Elle s'assit, sous le regard sidéré du barman, et bu une grosse gorgée de son verre. Il s'en suivit une grimace hors du commun tant l'alcool lui brûlait la gorge. Mais ce soir, elle se lâchait. Elle se força à en reprendre une ou deux gorgées, mais une vaste vague de cris attira son attention. Elle se tourna vers une table servant d'accoudoir à des hommes, essentiellement, et quelques femmes. Ils avaient l'air plus vieux qu'elle. Une jeune fille venait de faire son apparition, suivi d'un homme qui était particulièrement beau. A peine avait-il mit le pied dans le pub qu'il se fit huer de plus belle. Il leva les mains en signe de cessez-le-feu, et sourit au plus grand plaisir de la population féminine du bar. Vanessa soupira, et se retourna, noyant ses idéaux déchus et ses souvenirs heureux dans le tourbillon incessant qu'elle produisait avec sa touillette. Et elle regardait sa Tequila tourner, et elle avait envie de tourner elle aussi, mais elle restait là, inlassablement assise.

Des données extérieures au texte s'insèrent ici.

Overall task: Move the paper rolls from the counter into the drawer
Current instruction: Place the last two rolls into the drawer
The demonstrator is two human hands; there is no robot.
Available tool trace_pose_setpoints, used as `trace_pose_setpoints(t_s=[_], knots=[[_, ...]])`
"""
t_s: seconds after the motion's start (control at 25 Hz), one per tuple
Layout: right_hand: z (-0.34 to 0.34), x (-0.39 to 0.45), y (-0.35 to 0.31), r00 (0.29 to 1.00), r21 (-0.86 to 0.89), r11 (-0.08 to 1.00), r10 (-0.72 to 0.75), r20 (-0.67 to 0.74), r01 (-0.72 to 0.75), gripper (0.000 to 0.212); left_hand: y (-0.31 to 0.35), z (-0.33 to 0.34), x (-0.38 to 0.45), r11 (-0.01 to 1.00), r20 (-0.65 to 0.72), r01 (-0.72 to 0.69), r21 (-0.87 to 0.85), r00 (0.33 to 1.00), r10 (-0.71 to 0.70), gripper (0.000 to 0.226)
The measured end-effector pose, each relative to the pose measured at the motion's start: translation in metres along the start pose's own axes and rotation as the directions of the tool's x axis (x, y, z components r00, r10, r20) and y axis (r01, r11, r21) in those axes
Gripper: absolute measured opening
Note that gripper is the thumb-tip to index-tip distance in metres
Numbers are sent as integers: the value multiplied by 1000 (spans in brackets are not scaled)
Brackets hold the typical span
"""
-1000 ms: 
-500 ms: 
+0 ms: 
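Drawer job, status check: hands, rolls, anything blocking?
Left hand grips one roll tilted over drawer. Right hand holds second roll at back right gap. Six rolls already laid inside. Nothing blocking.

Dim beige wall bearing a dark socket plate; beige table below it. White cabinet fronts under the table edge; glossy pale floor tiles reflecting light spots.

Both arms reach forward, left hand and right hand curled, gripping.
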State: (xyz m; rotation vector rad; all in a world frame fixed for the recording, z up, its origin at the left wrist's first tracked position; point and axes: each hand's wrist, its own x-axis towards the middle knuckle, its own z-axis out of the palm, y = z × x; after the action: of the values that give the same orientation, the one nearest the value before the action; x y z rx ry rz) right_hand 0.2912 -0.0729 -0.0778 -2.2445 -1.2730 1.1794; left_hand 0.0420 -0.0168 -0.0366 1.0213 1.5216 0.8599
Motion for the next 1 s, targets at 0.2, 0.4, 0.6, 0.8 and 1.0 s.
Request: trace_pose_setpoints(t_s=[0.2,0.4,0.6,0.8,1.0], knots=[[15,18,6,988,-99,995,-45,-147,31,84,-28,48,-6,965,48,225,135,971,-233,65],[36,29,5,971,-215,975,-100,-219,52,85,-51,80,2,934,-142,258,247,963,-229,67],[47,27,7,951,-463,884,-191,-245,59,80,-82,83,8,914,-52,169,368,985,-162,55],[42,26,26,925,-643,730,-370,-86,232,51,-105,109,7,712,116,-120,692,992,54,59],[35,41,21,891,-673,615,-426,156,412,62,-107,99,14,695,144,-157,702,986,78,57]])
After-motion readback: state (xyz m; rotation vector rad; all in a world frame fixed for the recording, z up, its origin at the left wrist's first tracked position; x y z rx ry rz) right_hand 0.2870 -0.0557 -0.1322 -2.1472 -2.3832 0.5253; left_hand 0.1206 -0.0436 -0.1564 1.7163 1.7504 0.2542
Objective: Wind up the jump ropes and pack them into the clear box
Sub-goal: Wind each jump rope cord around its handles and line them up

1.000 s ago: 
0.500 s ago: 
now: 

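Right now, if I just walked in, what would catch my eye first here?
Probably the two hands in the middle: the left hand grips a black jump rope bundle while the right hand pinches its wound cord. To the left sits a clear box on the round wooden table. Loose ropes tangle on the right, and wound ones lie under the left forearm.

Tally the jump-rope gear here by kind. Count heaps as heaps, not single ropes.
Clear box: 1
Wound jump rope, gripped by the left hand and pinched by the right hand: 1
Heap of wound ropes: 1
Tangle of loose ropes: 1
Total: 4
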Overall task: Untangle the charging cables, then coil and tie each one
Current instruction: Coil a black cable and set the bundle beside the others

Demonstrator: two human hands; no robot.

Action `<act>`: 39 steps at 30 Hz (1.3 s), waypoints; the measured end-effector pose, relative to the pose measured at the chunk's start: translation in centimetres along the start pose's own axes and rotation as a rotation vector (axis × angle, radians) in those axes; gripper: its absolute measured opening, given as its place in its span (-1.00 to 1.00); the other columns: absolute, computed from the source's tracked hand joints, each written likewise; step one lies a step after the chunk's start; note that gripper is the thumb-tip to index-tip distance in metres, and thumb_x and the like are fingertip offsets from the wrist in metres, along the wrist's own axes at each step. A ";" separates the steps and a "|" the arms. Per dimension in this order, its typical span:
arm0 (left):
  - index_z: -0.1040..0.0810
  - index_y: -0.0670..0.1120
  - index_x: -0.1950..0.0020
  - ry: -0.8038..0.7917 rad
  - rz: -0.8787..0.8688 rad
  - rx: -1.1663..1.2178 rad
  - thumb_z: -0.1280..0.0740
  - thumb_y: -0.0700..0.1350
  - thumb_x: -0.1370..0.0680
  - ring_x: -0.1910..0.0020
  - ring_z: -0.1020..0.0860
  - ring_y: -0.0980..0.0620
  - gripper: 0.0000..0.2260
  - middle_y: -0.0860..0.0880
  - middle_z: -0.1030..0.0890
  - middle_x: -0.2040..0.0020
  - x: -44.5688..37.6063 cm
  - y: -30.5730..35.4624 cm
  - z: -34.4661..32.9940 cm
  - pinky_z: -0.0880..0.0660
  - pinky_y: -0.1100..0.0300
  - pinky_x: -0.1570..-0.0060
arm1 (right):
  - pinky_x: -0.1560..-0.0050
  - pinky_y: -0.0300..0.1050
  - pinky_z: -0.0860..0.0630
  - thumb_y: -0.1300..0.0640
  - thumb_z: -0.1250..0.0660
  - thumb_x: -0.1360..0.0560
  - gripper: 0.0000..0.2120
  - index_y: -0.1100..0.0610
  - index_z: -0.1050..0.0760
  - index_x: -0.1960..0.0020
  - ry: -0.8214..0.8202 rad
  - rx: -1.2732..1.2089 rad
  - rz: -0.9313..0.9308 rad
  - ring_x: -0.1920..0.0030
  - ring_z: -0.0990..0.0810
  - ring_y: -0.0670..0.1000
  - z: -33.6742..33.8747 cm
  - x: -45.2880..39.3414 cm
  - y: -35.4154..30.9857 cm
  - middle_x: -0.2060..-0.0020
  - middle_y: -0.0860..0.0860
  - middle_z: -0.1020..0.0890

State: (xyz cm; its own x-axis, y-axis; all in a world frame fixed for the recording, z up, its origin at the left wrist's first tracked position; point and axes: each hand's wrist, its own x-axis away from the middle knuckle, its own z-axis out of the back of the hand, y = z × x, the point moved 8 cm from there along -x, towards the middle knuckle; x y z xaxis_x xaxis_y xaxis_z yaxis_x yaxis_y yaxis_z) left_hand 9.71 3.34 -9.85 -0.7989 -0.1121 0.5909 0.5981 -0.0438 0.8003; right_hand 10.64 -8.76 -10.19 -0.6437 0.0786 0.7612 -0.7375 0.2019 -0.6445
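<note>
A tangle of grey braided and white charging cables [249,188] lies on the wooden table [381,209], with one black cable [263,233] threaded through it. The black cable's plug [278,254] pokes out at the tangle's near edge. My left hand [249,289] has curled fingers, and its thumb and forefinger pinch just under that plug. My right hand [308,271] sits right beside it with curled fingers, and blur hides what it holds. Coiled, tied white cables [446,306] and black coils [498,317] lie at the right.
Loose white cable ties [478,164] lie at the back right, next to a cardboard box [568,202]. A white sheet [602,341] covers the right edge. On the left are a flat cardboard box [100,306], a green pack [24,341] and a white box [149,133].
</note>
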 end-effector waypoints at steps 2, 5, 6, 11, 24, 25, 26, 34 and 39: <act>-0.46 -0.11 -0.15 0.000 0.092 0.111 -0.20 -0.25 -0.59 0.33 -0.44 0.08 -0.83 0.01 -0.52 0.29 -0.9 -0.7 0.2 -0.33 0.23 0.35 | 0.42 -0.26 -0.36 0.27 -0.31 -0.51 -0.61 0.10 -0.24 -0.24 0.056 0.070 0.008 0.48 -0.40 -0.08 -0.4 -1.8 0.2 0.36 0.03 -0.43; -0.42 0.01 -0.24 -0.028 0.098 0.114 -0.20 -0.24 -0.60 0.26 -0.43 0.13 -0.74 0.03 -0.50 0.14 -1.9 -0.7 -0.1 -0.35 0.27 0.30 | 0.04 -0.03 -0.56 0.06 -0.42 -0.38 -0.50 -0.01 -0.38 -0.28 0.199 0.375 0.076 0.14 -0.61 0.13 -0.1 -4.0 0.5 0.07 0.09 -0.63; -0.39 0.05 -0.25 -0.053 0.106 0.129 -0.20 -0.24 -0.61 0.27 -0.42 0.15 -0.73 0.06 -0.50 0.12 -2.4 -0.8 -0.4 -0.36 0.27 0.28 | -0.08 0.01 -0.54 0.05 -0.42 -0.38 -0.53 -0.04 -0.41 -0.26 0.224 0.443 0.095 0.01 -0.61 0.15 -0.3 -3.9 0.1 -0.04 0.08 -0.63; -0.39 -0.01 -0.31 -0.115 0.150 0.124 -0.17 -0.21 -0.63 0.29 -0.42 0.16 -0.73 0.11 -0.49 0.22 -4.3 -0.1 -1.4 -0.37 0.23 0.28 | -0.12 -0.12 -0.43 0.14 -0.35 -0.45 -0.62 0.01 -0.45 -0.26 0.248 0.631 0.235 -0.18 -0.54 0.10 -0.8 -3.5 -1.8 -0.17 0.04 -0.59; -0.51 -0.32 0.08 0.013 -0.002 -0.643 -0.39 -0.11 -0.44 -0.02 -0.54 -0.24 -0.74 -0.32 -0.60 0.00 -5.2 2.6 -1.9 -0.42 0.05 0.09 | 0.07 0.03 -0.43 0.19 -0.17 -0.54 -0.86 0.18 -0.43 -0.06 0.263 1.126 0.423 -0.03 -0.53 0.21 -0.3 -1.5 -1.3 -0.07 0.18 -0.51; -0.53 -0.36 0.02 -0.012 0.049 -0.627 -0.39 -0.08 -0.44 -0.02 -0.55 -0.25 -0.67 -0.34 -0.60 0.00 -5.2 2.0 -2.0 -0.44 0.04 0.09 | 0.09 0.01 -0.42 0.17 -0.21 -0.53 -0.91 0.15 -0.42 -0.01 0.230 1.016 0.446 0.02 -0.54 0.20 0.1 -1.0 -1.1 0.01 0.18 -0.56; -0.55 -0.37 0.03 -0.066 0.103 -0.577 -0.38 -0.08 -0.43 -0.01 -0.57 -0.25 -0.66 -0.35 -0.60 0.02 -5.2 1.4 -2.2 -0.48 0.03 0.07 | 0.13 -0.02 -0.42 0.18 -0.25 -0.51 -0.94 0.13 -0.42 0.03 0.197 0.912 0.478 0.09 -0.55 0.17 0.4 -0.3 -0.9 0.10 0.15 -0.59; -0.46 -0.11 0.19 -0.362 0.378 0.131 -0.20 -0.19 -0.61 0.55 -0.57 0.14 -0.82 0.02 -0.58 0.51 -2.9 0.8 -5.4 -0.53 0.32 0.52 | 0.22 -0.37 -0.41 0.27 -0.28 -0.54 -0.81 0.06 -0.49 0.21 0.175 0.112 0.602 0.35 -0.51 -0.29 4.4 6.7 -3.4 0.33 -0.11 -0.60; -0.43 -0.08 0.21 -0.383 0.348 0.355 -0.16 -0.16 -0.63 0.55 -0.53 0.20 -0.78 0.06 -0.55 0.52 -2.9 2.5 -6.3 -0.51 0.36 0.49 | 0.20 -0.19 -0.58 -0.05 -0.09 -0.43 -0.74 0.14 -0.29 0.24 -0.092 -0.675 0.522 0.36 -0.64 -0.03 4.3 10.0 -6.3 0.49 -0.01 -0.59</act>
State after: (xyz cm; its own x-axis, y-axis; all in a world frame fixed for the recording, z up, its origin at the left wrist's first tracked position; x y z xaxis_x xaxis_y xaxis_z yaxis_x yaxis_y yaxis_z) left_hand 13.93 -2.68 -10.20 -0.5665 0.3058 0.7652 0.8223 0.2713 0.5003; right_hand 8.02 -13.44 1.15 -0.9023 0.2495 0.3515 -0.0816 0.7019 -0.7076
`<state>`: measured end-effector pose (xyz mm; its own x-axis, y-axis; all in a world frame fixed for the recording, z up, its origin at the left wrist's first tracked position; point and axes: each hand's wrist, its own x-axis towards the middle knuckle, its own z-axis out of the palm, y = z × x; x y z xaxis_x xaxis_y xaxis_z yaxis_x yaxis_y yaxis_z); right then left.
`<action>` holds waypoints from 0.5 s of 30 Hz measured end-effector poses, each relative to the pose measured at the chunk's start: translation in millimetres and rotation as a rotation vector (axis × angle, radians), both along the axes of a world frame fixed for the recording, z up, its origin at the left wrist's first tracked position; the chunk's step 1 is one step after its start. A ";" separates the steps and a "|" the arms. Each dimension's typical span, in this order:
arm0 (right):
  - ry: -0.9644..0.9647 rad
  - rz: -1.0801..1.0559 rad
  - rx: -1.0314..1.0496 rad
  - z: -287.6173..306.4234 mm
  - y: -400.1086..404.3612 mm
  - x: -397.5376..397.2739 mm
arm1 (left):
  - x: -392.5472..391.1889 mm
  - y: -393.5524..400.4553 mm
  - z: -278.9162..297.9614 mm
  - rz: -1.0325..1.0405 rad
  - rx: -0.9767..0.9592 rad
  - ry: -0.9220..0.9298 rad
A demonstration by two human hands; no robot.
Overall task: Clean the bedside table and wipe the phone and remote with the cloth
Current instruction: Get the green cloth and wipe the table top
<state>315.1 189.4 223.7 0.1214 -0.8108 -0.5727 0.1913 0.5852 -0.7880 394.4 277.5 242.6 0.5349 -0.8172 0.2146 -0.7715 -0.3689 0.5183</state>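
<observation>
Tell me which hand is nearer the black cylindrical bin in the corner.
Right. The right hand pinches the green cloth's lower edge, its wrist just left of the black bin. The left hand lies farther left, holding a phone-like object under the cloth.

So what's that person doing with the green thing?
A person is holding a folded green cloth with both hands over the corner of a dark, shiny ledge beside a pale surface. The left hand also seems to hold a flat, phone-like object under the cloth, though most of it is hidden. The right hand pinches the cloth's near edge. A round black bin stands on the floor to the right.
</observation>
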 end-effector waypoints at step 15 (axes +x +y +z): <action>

Autour d'elle, l'alcool coulait à flot, la fumée faisait office d'oxygène, et les corps se déhanchaient au centre de la pièce. Elle avait l'impression d'être en boîte. Et autant dire qu'elle détestait ça.
« Un sex on the beach et une vodka s'il vous plait », dit une jeune homme en s'accoudant au bar.
Vanessa tourna si peu discrètement la tête pour le dévisager qu'il se retourna et lui sourit. C'était celui qui venait d'entrer dans le bar, avec celle qui était sûrement sa petite-amie. Il était grand, un bonnet sur la tête, avait une démarche sûre et assurée et des yeux bleus à tomber.
« Arrête de me fixer comme ça, je vais me sentir gêné », lui chuchota t'il à l'oreille en souriant.
Mais la jeune fille ne pu détacher ses yeux de lui, et se mit à rougir.
« Moi c'est Zac », lui avoua t'il en riant.
Il attendait visiblement qu'elle se présente à son tour, mais Vanessa se contenta d'hocher la tête en esquissant un léger sourire, et se retourna de manière à saisir son verre et le terminer.
« Un autre », demanda t'elle autoritairement au barman, qui le lui servit, amusé.
Et Zac s'éloigna, surpris de la non-réaction de cette jeune fille qui paraissait si mystèrieuse...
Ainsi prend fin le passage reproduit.